Too big to fail? Who cares if there’s no accountability – the Nuclear Lie

How is it that political parties can get away promising huge projects that won’t eventuate for 10 to 20 years; that’s four to eight election cycles in the future.

Even if the current opposition leader, Peter Dutton, manages to sell the nuclear dream at the next election, he won’t be around to see his promises are kept. He simply isn’t accountable for the claims he’s making today.

by David Salt | Aug 21, 2024 https://sustainabilitybites.com/too-big-to-fail-who-cares-if-theres-no-accountability/
Building big on big promises of endless clean energy ignores the limits of our institutions. It’s something rarely considered in the febrile, volatile environment of contemporary politics. We pull our leaders up on the smallest of inconsistencies but let them get away with the biggest of lies. When you next cast your vote, keep in mind that extraordinary promises require extraordinary accountability.

The nuclear lie

Australia is currently contesting a future based on nuclear energy vs renewables.

The conservative opposition Coalition has put forward a ‘plan’ to build seven government-owned nuclear plants across Australia that will come online around 2035. The promise is that these plants will provide cheap, reliable carbon free electricity and help our nation achieve ‘net zero’ by 2050. It’s a strange policy requiring massive government investment and control from a party the stands for smaller government. But that’s just the beginning of strangeness around this thinking.

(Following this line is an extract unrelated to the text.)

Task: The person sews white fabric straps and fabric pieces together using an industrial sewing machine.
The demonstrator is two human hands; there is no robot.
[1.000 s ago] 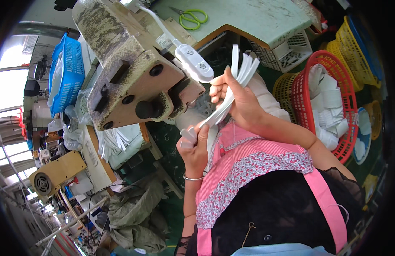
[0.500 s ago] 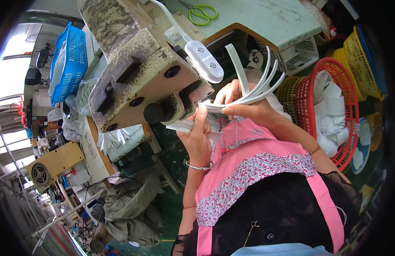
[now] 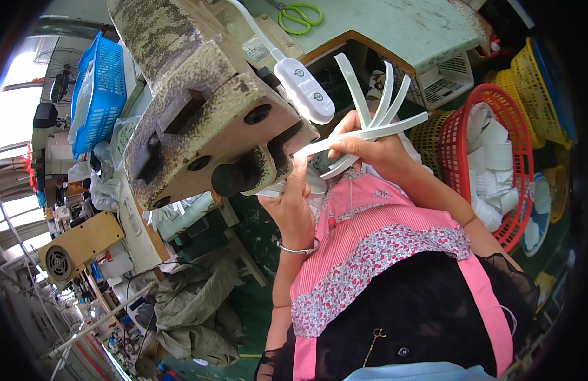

To call it a ‘plan’ is drawing a long bow because the proposal comes with no costings or modelling attached; existing legislation prevents the construction of nuclear power plants; and Australia currently lacks the necessary capacity to develop a nuclear power network (something the nuclear loving coalition did nothing about while in government for most of the last decade). Experts from across Australia don’t believe it would be possible to build the plants by 2035, or that they can produce electricity at anything close to what can be produced by renewables.

However, if the electorate was to buy the proposal and vote in the conservatives, it would result in the extension of coal power (to fill the gap till nuclear comes online), the expansion of gas energy and a redirection of investment away from renewables, which don’t really complement nuclear anyway.

While questions are being asked about all of these uncertainties, I think a more fundamental issue relates to governance and scales of time.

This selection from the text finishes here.